Fourth, 2014 is an aspirational goal anyway. The sky doesn’t fall if it’s not met, the public won’t walk away from public schools if it’s not met, etc…In fact, nothing happens! But, it’s there because it’s (a) aspirational and (b) you need a target in a law like this to make the math work. And, because there is such a gap between 100 percent of kids passing (or almost that much, natch) and where the states are now, arguing about this is a little pointless right now. It’s a better argument to have when more states have at least 3 in 4 or even, gasp, 4 in 5, students proficient on their tests. That’s not the case now in most places (cue to reporters, you can check on your state!).
Finally, what seems clear in this story is that you have a bunch of folks grinding their various axes about different aspects of the policy, English-language learners, the testing policy, etc…and the 2014 issue, which really isn’t that momentous, is a convenient proxy for all that since taken literally, it wouldn’t make much sense. Too bad a lot of people continue to say it’s something it’s not. And too bad Paley didn’t unpack that a little more because while what I’ve done here is unpack one set of issues, that’s not to say there are not legitimate ways to write the policy differently.

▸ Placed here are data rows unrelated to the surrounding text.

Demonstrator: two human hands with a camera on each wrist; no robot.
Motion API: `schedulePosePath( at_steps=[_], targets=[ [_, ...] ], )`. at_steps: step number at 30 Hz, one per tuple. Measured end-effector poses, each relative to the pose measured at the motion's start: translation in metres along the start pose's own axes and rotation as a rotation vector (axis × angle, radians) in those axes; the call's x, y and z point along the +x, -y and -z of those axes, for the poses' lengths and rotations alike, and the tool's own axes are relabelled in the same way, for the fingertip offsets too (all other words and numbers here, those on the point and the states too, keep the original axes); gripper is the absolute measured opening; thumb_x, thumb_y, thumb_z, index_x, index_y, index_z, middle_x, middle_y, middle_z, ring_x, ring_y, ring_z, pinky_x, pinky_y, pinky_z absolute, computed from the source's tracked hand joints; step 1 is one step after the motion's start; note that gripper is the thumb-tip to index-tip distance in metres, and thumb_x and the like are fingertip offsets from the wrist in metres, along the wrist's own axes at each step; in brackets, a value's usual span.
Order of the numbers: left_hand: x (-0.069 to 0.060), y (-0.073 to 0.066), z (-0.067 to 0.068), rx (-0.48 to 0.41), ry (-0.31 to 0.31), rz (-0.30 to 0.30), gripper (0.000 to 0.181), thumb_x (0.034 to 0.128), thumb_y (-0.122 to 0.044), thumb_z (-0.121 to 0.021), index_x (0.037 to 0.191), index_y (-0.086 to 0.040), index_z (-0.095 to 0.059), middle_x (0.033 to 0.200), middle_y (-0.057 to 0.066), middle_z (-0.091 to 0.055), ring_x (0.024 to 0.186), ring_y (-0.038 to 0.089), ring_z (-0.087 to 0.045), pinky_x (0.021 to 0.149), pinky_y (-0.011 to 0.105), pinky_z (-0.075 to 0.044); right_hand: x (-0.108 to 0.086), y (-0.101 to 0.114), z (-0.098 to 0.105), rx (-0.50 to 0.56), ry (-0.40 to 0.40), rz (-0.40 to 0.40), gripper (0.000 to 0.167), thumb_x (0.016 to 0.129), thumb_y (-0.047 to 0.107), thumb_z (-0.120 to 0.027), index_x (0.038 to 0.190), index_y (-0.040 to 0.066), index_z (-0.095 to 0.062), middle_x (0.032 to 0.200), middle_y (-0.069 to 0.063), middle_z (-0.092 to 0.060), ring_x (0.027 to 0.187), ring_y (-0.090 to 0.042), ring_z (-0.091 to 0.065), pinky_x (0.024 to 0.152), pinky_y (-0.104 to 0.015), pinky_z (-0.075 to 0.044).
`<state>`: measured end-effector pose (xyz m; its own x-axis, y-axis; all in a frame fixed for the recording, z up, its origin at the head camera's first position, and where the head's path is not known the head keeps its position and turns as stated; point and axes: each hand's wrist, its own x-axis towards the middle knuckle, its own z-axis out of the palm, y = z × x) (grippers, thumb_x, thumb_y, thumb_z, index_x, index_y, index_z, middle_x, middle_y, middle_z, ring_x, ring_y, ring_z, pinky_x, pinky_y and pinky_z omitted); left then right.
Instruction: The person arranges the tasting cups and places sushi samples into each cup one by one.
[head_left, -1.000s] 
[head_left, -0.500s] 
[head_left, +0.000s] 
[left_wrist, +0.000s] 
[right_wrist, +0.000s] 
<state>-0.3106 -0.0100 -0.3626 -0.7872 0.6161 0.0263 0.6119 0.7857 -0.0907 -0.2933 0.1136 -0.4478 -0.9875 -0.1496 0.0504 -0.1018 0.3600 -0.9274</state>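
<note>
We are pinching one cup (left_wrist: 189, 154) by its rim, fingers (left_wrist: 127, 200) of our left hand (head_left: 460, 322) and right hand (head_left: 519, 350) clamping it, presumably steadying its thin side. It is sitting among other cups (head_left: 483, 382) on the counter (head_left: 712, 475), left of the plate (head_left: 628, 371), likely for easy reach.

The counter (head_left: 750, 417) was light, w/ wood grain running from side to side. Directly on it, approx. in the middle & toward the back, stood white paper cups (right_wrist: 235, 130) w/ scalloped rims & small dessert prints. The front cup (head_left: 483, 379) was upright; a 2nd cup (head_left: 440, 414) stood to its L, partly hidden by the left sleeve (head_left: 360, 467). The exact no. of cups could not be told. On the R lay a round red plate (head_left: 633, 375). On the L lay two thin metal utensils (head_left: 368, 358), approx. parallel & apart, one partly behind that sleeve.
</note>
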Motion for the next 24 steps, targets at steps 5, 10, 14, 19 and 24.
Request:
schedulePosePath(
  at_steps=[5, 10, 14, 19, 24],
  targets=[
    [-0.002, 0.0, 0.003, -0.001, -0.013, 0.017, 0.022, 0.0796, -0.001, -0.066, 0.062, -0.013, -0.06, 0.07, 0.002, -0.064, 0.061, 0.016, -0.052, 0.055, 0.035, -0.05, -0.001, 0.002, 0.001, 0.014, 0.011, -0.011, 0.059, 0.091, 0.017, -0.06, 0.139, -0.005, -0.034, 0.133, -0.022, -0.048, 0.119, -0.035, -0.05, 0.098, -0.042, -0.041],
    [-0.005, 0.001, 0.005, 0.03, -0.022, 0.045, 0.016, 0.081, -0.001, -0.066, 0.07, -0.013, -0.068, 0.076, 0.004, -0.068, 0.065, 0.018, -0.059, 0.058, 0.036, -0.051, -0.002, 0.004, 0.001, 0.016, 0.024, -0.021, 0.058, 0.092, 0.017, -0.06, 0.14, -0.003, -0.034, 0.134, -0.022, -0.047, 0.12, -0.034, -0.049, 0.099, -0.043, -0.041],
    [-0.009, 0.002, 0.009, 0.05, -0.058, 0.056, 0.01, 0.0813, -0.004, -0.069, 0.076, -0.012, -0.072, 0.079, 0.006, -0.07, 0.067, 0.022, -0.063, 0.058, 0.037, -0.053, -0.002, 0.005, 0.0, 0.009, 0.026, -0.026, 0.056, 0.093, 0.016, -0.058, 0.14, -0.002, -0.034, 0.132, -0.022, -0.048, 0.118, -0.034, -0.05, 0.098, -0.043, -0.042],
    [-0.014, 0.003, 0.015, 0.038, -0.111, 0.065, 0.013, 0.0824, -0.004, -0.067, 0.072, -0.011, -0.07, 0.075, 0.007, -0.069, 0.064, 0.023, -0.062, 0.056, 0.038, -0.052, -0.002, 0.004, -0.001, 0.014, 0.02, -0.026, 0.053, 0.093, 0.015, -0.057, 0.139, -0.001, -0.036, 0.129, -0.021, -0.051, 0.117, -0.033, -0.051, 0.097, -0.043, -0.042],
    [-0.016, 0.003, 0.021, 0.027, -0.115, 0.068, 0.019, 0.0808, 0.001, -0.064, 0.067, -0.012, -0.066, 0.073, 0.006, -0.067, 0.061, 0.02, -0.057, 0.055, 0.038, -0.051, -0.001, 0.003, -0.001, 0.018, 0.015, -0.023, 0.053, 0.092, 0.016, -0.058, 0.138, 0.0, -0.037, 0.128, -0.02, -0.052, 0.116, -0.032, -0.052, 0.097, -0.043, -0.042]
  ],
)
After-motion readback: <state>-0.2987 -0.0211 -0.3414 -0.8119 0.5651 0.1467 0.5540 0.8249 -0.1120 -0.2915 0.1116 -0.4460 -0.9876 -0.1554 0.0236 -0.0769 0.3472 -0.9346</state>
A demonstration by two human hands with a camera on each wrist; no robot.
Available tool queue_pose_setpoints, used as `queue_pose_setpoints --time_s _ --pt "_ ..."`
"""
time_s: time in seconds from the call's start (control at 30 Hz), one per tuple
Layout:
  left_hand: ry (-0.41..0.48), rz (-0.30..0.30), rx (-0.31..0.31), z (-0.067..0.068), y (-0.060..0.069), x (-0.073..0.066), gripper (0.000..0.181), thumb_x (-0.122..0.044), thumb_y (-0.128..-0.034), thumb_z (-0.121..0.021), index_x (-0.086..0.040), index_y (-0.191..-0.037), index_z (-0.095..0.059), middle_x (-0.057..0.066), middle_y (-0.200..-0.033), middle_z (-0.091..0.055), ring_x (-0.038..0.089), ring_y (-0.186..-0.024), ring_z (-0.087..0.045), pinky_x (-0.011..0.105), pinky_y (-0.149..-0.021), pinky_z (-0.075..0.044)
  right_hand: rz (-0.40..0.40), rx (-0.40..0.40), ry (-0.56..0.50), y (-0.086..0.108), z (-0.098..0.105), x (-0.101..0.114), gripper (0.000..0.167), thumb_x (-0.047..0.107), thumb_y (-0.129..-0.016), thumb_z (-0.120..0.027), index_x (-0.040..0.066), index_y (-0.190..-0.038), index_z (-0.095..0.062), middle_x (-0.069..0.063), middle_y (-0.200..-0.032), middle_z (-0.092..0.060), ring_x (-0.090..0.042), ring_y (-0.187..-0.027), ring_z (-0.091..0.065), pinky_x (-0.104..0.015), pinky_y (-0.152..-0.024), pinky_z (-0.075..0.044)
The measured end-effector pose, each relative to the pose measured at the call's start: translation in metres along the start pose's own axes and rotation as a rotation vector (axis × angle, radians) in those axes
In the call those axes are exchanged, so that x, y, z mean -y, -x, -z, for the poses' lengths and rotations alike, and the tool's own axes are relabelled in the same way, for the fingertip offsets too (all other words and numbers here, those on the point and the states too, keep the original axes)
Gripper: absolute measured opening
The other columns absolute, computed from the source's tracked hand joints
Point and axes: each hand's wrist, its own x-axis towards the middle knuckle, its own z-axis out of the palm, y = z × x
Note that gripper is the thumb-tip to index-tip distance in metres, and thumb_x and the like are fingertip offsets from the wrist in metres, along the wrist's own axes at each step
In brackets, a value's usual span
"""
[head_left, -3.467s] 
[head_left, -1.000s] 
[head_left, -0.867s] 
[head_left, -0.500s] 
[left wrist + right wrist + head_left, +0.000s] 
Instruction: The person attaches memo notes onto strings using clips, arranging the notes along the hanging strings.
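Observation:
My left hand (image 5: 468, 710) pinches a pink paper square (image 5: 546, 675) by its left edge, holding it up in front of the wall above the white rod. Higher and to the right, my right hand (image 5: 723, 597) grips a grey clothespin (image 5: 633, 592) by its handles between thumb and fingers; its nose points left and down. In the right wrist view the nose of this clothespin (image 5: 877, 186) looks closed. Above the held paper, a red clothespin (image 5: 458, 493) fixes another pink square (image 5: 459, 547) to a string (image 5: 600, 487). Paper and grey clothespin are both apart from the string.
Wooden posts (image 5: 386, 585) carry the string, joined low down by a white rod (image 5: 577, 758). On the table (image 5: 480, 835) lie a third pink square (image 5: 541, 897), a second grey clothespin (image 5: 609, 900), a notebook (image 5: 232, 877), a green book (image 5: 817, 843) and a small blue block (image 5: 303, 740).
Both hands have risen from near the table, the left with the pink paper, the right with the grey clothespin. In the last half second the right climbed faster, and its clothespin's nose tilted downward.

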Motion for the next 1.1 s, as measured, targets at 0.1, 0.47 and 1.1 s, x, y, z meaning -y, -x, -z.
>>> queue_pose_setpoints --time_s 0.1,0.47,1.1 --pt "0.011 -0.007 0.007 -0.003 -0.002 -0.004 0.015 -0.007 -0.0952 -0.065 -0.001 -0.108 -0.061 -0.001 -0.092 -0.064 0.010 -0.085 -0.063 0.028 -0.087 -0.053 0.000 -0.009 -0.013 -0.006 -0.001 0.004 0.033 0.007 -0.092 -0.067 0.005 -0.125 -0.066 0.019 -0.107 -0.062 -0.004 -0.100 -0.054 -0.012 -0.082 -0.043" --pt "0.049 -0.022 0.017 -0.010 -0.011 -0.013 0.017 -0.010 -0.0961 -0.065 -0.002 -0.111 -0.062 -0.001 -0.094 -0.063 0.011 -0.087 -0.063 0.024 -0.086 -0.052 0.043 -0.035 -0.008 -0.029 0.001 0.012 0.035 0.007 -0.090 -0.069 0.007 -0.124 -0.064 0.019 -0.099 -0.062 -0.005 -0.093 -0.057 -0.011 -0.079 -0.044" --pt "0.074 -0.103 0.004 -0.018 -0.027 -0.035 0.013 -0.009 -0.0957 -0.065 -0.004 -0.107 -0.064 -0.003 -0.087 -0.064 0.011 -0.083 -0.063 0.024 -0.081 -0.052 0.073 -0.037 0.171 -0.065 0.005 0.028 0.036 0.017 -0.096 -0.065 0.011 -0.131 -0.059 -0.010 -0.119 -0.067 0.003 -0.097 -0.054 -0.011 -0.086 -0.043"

Update: Kevin Drum (and here), Kevin Carey, and Matt Yglesias (and here) are debating whether this “100 percent provision” is just designed to destroy the public schools. Yglesias and Carey have this right and Drum is uncharacteristically fact free. Per Yglesias, Richard Rothstein’s question of whether a standard can be both challenging and met by most people is surely a legitimate one, but it’s decontextualized from how the policy actually works. And to Kevin Drum’s query about why a lot of schools are getting identified as needing improvement, well, the half of black and Hispanic kids that don’t graduate and all the kids on the wrong end of the achievement gap do go to school somewhere and it’s not just the cities…rather than a national conspiracy, we have a national education problem and any measurement system that’s not a complete joke is going to indicate that. But, the idea that 99 percent of schools will be identified under NCLB as needing improvement is hysterical rhetoric that is flat wrong. Even with no changes to the law between now and 2014 (something nobody supports) that percentage would be higher than it is now but much less than 99 percent because of the safe harbor provisions, which only require some progress on an annual basis. In fact, that’s why the real deadline, were there a hard one in the first place, would actually be more like 2017 anyway, and that’s a decade away…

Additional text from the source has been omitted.